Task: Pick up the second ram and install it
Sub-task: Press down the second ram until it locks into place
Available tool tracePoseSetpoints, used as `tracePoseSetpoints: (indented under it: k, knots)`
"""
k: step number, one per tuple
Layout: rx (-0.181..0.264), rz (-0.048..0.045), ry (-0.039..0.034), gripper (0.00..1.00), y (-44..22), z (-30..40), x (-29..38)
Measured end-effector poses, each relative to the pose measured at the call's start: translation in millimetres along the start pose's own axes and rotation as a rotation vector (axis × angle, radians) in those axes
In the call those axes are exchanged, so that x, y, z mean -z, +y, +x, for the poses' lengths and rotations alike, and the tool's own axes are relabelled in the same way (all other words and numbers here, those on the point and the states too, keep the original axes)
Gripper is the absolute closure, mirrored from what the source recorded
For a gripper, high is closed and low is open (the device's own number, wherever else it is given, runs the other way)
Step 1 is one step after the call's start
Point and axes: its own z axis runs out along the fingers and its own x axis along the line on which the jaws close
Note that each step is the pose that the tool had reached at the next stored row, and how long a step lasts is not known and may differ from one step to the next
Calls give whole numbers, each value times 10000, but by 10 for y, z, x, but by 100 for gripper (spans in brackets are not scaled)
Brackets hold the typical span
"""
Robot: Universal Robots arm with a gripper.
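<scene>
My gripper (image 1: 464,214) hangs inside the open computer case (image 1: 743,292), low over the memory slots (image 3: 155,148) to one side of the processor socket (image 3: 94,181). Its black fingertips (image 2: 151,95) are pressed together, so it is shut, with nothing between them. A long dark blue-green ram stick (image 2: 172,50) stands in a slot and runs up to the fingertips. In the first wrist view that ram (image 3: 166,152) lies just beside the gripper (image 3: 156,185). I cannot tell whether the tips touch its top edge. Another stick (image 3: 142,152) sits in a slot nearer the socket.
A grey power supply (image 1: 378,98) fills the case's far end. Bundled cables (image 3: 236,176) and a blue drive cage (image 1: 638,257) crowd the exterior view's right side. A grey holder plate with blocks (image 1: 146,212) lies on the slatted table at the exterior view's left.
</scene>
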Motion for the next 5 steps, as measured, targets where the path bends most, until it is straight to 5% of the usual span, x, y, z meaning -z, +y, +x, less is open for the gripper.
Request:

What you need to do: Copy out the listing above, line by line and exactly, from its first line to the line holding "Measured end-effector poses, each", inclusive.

Answer to this problem:
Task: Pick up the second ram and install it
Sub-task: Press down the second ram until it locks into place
Available tool tracePoseSetpoints, used as `tracePoseSetpoints: (indented under it: k, knots)`
"""
k: step number, one per tuple
Layout: rx (-0.181..0.264), rz (-0.048..0.045), ry (-0.039..0.034), gripper (0.00..1.00), y (-44..22), z (-30..40), x (-29..38)
Measured end-effector poses, each relative to the pose measured at the call's start: translation in millimetres along the start pose's own axes and rotation as a rotation vector (axis × angle, radians) in those axes

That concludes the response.